We’ve all been there. Sitting in a long line of stopped cars as other, seemingly jerk drivers wiz by in the right lane. Whether they are merging into stop-and-go highway traffic or coming up on a closed lane in a work zone, these drivers tend to piss you off, don’t they? “Don’t they know that lane ends soon?” you think to yourself. Or “That seems dangerous and just plain rude.” Or better yet, “I’m stuck in this ridiculous back-up and they should be too.”
Although we might be able to relate, we’re also here to tell you, you’re wrong. Roads are designed to be used and there are people who devote their life to studying traffic patterns and efficiency. CDOT sent out a press release entitled “Merge Late to Reduce Work Zone Delays,” earlier in the summer and we felt it pertinent to reiterate a few pointers.
First of all, use both lanes until the “merge here” sign. And second of all, use both lanes until the “merge here” sign. Third of all, use both lanes until the “merge here” sign. Oh, and also remember the playground rules and take turns. If someone is trying to merge at the aforementioned “merge here” sign, let them in. Every other car, people, like a zipper. Don’t be rude and force them to wait for two cars to pass. Let’s all work together.
Still don’t believe us? According to CDOT, studies show that “the late merge method can shorten queue lengths by as much as 35 percent when traffic is heavy.”
As CDOT Transportation Systems Management and Operations Director Ryan Rice said in the press release, “We appreciate that drivers are trying to be courteous by merging early, but this creates more delays and potentially hazardous traffic back-ups. Merge late during congested periods and everyone will save time and be safer.”
So here’s the deal. While CDOT may appreciate merging early when there isn’t traffic, they politely point out those drivers you find yourself at best shaking your head at and at worse cussing out and shaking your fist at, aren’t actually doing anything wrong. So take Obama’s advice: Stop whining. Suck it up, buttercup, because life’s not fair and it never will be.
There’s no place like the Smithsonian
We get it.
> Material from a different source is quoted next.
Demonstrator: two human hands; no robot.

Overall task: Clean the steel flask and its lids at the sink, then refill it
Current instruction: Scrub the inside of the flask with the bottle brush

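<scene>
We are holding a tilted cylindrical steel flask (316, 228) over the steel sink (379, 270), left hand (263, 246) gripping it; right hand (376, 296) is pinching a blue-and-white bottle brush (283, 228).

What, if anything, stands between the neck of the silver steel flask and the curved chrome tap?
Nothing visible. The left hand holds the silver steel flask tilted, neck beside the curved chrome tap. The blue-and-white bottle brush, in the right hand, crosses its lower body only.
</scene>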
People like shoes. But spending $300,000 on one pair is a little excessive. But I guess when the Smithsonian does it, it’s “preservation.”
Almost 80 years ago, Judy Garland took her famous walk down the yellow brick road wearing a pair of ruby red slippers. Apparently, time hasn’t been good to those slippers and they need some TLC to the tune of a few hundred thousand dollars, according to the Smithsonian’s Kickstarter campaign.
Now we’re not saying that those shoes aren’t an iconic piece of Americana film history… We just think maybe shop around for a better quote? Surely the local cobbler has some deals going on? Or maybe the Smithsonian’s staff can try some DIY fixes. We’re just spitballing here, but a bag of sequins at your local craft store is maybe $10?
Granted, the Smithsonian people probably know more than we do. Or maybe not. On their Kickstarter page they claim that they actually don’t know what they’ll do to fix the shoes. Along with scientists, the museum’s conservators will examine the materials and determine how to repair the shoes and the proper conditions on which to display them — that right now involves controlled humidity and temperature and something called “calibrated light exposure.”
The page also claims, after they go through the $300,000 facelift, the slippers’ appearance won’t change much…
Overall this seems like a great way to spend over a quarter of a million dollars.